**TASK ITEM**. The material below has pictures in it. Set down only the lines from the line containing "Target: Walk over" through the line containing "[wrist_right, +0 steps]", word for word, and leave the pictures behind.

**SUPPLIED DATA**.
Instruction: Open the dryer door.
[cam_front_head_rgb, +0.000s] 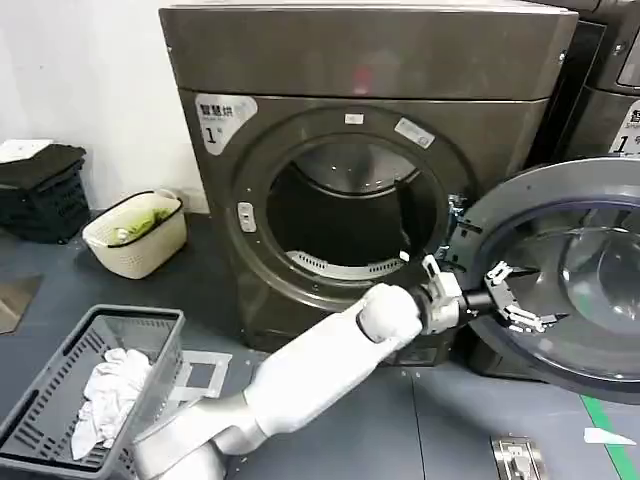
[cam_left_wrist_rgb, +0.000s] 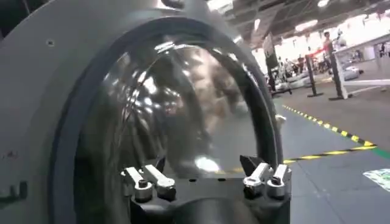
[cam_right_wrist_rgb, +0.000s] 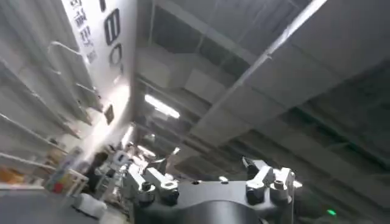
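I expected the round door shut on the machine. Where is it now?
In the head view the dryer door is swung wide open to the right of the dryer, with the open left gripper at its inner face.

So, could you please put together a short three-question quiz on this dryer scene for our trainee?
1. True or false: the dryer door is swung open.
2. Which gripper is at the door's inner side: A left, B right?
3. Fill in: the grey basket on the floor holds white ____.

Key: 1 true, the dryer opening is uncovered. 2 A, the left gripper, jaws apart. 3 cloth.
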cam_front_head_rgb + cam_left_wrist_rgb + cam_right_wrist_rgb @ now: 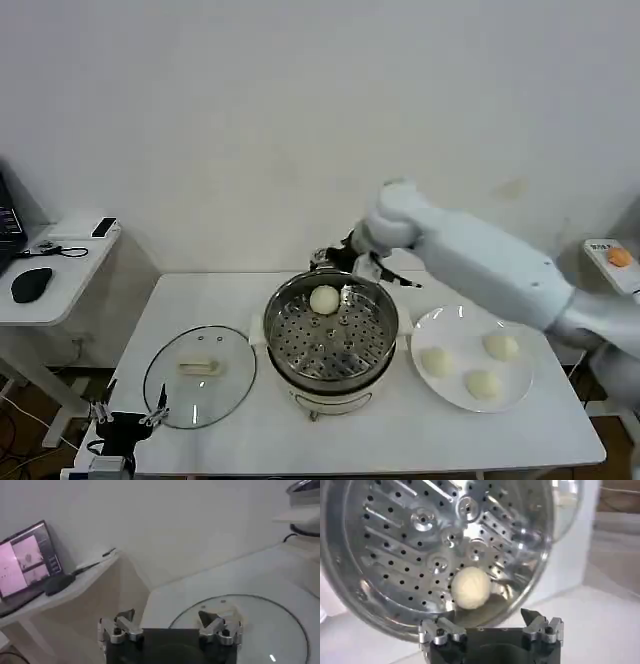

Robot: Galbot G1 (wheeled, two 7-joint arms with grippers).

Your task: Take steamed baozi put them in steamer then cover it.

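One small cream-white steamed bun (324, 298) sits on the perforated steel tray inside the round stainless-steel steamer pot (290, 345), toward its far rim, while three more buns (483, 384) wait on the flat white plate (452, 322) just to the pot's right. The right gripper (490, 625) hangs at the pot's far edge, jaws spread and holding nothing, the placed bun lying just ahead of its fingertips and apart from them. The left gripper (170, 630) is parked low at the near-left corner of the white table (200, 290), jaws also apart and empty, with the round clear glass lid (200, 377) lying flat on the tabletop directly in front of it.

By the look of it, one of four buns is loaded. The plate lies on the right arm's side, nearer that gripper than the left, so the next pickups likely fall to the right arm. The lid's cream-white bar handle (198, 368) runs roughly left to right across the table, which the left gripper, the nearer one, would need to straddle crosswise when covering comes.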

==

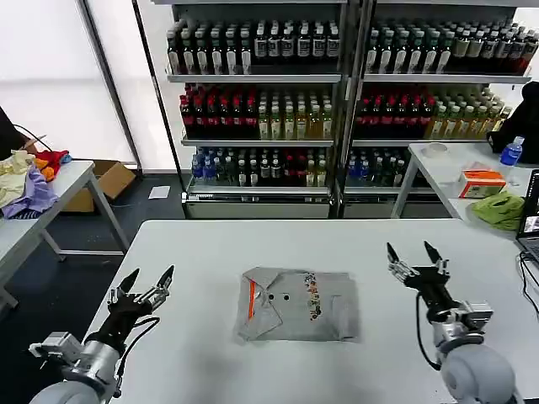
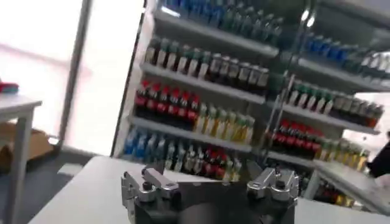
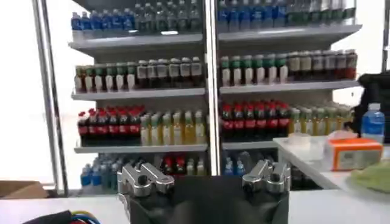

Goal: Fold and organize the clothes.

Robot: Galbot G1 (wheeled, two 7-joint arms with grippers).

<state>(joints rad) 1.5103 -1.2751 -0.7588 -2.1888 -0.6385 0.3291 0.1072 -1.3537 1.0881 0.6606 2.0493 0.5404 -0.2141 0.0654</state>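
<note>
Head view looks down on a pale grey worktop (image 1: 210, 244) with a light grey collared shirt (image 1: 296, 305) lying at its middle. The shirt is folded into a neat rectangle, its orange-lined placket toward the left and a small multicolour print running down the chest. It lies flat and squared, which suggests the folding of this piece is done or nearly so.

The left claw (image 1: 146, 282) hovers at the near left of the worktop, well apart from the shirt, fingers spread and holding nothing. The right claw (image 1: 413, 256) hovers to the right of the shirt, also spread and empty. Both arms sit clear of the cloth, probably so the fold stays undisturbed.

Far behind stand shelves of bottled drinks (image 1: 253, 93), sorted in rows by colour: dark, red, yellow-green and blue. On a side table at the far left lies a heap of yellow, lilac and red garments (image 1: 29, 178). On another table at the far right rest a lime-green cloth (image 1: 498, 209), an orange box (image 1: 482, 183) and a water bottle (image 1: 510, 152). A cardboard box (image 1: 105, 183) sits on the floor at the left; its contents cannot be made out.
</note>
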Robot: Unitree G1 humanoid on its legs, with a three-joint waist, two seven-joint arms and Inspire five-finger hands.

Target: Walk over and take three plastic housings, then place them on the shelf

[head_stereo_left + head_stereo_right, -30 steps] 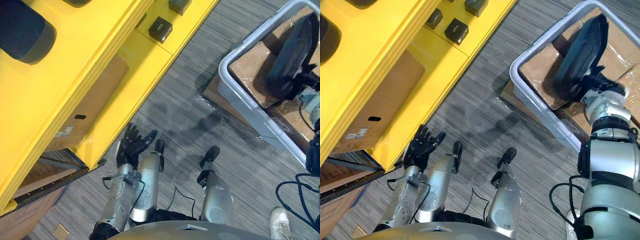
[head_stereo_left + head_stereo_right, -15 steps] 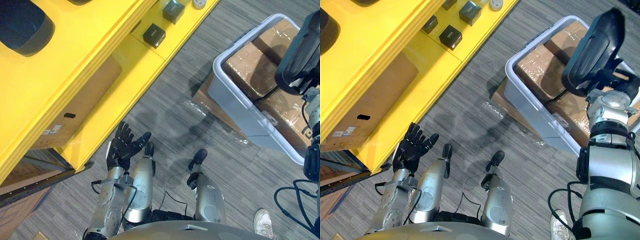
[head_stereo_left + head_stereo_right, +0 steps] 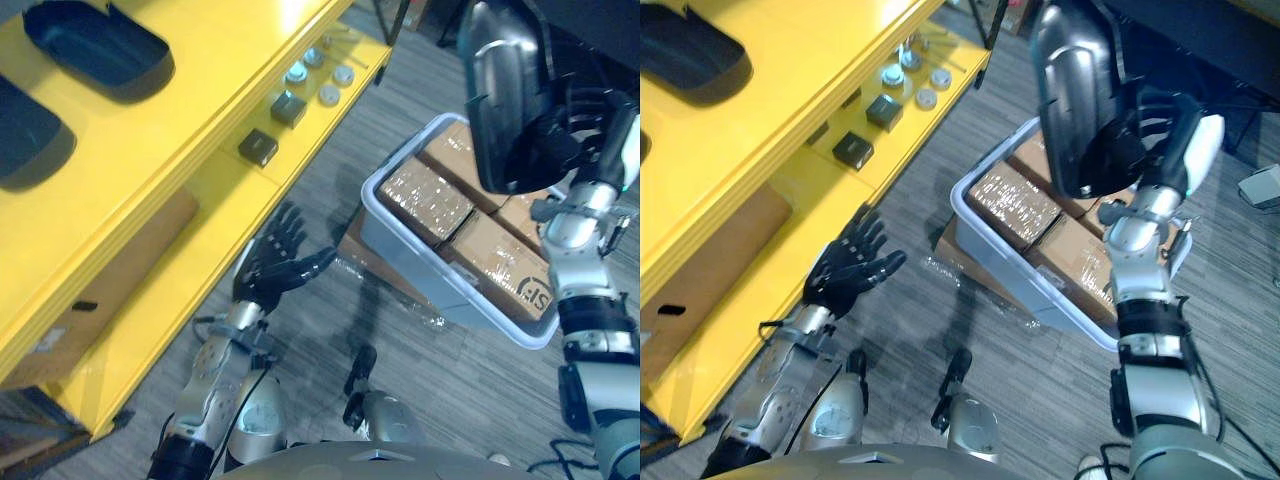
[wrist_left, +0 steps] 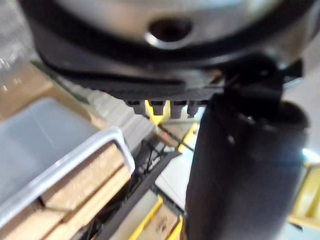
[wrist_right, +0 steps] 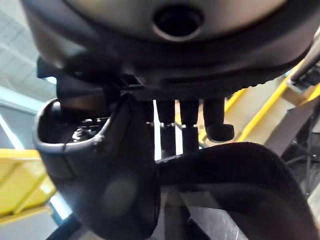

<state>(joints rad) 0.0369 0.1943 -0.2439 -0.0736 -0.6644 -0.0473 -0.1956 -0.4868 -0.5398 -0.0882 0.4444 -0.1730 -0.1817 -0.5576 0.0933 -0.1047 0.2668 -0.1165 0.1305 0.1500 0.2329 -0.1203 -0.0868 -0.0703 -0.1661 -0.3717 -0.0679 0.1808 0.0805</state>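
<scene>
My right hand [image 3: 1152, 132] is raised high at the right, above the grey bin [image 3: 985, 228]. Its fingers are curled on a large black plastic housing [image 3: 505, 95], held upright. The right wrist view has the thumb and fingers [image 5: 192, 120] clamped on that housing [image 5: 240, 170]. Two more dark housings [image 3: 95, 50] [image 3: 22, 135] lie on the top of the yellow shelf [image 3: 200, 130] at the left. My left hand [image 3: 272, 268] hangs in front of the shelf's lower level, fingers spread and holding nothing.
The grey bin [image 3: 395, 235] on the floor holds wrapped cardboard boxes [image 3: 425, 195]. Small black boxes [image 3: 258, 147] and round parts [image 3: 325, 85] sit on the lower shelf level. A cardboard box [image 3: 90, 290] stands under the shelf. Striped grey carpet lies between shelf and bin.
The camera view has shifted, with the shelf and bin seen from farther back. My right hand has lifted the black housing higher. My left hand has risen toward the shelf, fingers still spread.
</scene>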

**YOUR RESPONSE**.
Target: Walk over and take three plastic housings, then place them on the shelf

[head_stereo_left + head_stereo_right, -30 steps] 
[head_stereo_left + head_stereo_right, -15 steps] 
[head_stereo_left + head_stereo_right, +0 steps] 
[wrist_left, +0 steps] 
[wrist_right, +0 steps] 

No further answer will be given.